■ **TRY IT**
Reproduce the listing that follows with no differences at all.
□ □ □ □
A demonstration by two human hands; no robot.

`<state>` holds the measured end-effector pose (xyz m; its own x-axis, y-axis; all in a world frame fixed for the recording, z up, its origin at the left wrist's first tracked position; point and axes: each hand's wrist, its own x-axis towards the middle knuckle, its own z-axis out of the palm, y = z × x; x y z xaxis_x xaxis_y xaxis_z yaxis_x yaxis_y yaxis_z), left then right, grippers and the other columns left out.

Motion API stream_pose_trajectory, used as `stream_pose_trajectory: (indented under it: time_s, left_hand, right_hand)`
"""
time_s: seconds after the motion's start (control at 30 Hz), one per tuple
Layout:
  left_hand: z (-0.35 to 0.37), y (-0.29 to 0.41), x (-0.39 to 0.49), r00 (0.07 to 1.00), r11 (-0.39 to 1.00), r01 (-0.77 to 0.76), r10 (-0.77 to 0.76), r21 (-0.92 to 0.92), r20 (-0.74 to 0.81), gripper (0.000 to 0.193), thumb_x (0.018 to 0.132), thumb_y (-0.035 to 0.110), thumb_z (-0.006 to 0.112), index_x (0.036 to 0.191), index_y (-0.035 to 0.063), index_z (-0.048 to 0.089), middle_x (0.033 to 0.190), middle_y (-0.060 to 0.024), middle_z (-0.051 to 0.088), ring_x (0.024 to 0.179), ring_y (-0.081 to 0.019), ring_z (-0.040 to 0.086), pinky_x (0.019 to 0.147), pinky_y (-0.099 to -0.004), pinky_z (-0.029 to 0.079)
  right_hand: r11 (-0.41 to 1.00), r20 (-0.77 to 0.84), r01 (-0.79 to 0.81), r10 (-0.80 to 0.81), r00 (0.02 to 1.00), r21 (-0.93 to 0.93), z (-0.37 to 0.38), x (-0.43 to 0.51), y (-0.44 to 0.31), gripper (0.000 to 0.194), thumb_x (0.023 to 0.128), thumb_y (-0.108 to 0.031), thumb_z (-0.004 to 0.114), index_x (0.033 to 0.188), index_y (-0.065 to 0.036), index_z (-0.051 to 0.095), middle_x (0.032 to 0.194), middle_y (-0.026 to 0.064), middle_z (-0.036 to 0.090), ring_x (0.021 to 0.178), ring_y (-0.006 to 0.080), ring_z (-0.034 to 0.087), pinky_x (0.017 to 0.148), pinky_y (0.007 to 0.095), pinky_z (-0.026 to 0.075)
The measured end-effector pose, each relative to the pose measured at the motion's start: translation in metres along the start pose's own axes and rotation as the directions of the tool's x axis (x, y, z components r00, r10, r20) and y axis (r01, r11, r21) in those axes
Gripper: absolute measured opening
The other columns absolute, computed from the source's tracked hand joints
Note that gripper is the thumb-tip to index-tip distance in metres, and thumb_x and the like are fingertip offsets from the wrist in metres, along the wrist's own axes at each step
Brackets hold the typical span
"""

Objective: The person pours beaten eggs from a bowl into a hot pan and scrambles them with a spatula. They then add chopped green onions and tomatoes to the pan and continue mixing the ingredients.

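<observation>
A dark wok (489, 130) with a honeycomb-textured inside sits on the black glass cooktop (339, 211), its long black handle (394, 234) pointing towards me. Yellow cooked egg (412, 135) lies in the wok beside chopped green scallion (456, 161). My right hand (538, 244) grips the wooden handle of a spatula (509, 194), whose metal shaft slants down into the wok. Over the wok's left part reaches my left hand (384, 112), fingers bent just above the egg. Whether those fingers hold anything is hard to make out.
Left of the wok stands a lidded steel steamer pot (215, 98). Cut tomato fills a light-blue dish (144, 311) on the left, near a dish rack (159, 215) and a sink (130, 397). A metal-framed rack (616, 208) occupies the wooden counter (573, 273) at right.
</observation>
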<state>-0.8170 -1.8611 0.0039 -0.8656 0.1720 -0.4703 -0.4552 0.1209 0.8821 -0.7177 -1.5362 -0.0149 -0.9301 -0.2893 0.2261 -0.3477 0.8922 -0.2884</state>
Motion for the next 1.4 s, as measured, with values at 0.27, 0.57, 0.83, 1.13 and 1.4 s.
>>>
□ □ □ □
■ **RESPONSE**
A demonstration by two human hands; no robot.

`<state>` holds the measured end-effector pose (xyz m; its own x-axis, y-axis; all in a world frame fixed for the recording, z up, its origin at the left wrist's first tracked position; point and axes: each hand's wrist, its own x-axis towards the middle knuckle, its own z-axis out of the palm, y = z × x; x y z xaxis_x xaxis_y xaxis_z yaxis_x yaxis_y yaxis_z), left then right, grippers and the other columns left out.

Motion API stream_pose_trajectory, used as `stream_pose_trajectory: (indented under it: time_s, left_hand, right_hand)`
"""
time_s: seconds after the motion's start (control at 30 Hz), one per tuple
Layout:
  left_hand: z (-0.35 to 0.37), y (-0.29 to 0.41), x (-0.39 to 0.49), r00 (0.07 to 1.00), r11 (-0.39 to 1.00), r01 (-0.77 to 0.76), r10 (-0.77 to 0.76), r21 (-0.92 to 0.92), r20 (-0.74 to 0.81), gripper (0.000 to 0.193), thumb_x (0.018 to 0.132), thumb_y (-0.035 to 0.110), thumb_z (-0.006 to 0.112), index_x (0.036 to 0.191), index_y (-0.035 to 0.063), index_z (-0.048 to 0.089), middle_x (0.033 to 0.190), middle_y (-0.060 to 0.024), middle_z (-0.051 to 0.088), ring_x (0.024 to 0.179), ring_y (-0.081 to 0.019), ring_z (-0.040 to 0.086), pinky_x (0.019 to 0.147), pinky_y (-0.099 to -0.004), pinky_z (-0.029 to 0.079)
  right_hand: r11 (-0.41 to 1.00), r20 (-0.77 to 0.84), r01 (-0.79 to 0.81), r10 (-0.80 to 0.81), r00 (0.02 to 1.00), r21 (-0.93 to 0.93), z (-0.37 to 0.38), x (-0.43 to 0.51), y (-0.44 to 0.31), gripper (0.000 to 0.194), thumb_x (0.023 to 0.128), thumb_y (-0.108 to 0.031), thumb_z (-0.004 to 0.114), index_x (0.033 to 0.188), index_y (-0.065 to 0.036), index_z (-0.051 to 0.095), middle_x (0.032 to 0.194), middle_y (-0.026 to 0.064), middle_z (-0.036 to 0.090), ring_x (0.021 to 0.178), ring_y (-0.006 to 0.080), ring_z (-0.034 to 0.087), pinky_x (0.017 to 0.148), pinky_y (0.007 to 0.095), pinky_z (-0.026 to 0.075)
The measured end-effector pose, each relative to the pose measured at the motion's start: translation in metres along the start pose's own axes and rotation as the directions of the tool's x axis (x, y, z components r00, r10, r20) and y axis (r01, r11, r21) in those axes
Gripper: absolute measured opening
The other columns absolute, computed from the source's tracked hand joints
Note that gripper is the thumb-tip to index-tip distance in metres, and thumb_x and the like are fingertip offsets from the wrist in metres, along the wrist's own axes at each step
Brackets hold the typical span
"""

Objective: The person pours beaten eggs from a bowl into a hot pan and scrambles them with a spatula. They then add chopped green onions and tomatoes to the pan and continue mixing the ingredients.

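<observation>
A dark wok (489, 130) with a honeycomb-textured inside sits on the black glass cooktop (339, 211), its long black handle (394, 234) pointing towards me. Yellow cooked egg (412, 135) lies in the wok beside chopped green scallion (456, 161). My right hand (538, 244) grips the wooden handle of a spatula (509, 194), whose metal shaft slants down into the wok. Over the wok's left part reaches my left hand (384, 112), fingers bent just above the egg. Whether those fingers hold anything is hard to make out.
Left of the wok stands a lidded steel steamer pot (215, 98). Cut tomato fills a light-blue dish (144, 311) on the left, near a dish rack (159, 215) and a sink (130, 397). A metal-framed rack (616, 208) occupies the wooden counter (573, 273) at right.
</observation>
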<state>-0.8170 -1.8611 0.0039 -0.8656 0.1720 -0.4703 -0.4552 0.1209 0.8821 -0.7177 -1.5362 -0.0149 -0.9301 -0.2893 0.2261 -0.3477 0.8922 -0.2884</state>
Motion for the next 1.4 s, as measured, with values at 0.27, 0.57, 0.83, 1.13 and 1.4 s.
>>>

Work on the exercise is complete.